Les filles, c'est des gazelles.
Gracieuse et fragiles. Vives. Élancées et souples. Leurs jambes, longues et fines. Leurs yeux immenses qui t’appellent d'un battement de cils. Un regard et tu es foutu. Rien que tu puisses faire pour résister.
D'accord, toutes les filles ne sont pas des gazelles. Faut être honnête, y a aussi des hippopotames et des guenons. Mais une fille qui n'est pas une gazelle est-elle vraiment une fille ? Je veux dire, si elle n'est pas faite pour plaire à l'homme, qu’est-ce qu’elle fout sur cette planète ?
Quand je vois une gazelle, c’est comme si je me prenais un seau de flotte glacée. Ça réveille ce truc tapi en moi, tout au fond. L’animal. Je vois une gazelle et je suis à nouveau moi. Le vrai moi. Un guépard. Pas cette loque policée, châtrée, qui pointe au boulot et regarde ses pieds dans le métro. Mais un puissant chasseur. Racé. Des nerfs et des muscles. Affûté. Plus rapide que tout ce qu'on pourrait imaginer. Impitoyable, aussi. Un chasseur ne connaît pas la pitié. Je suis une machine à choper les gazelles.
Le meilleur moment, pour ça, c’est la nuit. Quand le ciel est tout noir et les rues presque vides. Quand le monde se partage entre les proies et les chasseurs. Je rode à la recherche d’un troupeau. Je le suis à distance. Sans me faire repérer. Être patient. Attendre la bonne occasion. Ça aiguise mon appétit. Puis j'en isole une, la coince et la croque. Ça ne prend pas bien longtemps. Je surgis, je frappe et je disparais. Un souffle. Un coup de griffe. Personne ne peut rien contre moi.

Là, devant moi, elles sont trois. Elles marchent dans les lumières de la ville.

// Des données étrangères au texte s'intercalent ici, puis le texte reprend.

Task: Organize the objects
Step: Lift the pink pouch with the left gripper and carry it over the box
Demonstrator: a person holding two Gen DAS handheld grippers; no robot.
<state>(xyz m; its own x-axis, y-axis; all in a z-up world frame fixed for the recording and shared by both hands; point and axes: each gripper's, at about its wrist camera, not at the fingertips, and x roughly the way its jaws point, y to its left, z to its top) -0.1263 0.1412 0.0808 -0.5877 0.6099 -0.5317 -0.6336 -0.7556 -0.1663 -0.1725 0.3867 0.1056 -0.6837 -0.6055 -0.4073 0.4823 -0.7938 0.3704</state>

Elles suivent le chemin tracé par les réverbères et les vitrines. Ça doit les rassurer. C'est stupide. On ne voit qu’elles dans la lumière électrique. Buffet gratuit ! Voilà ce qu’elles disent aux prédateurs. Servez-vous ! Voyez comme on est belles, imaginez le festin que vous allez faire. Leurs vêtements, moulants ou fluides, ne cachent rien de leurs corps. Ossature délicate. Attaches fines. Chair ferme. Courbes et creux. Elles sont jeunes. Elles ont bu. Elles parlent fort. Elles rient. Vingt minutes que je les traque. Elles ne soupçonnent pas ma présence. Je suis l'ombre. Le silence.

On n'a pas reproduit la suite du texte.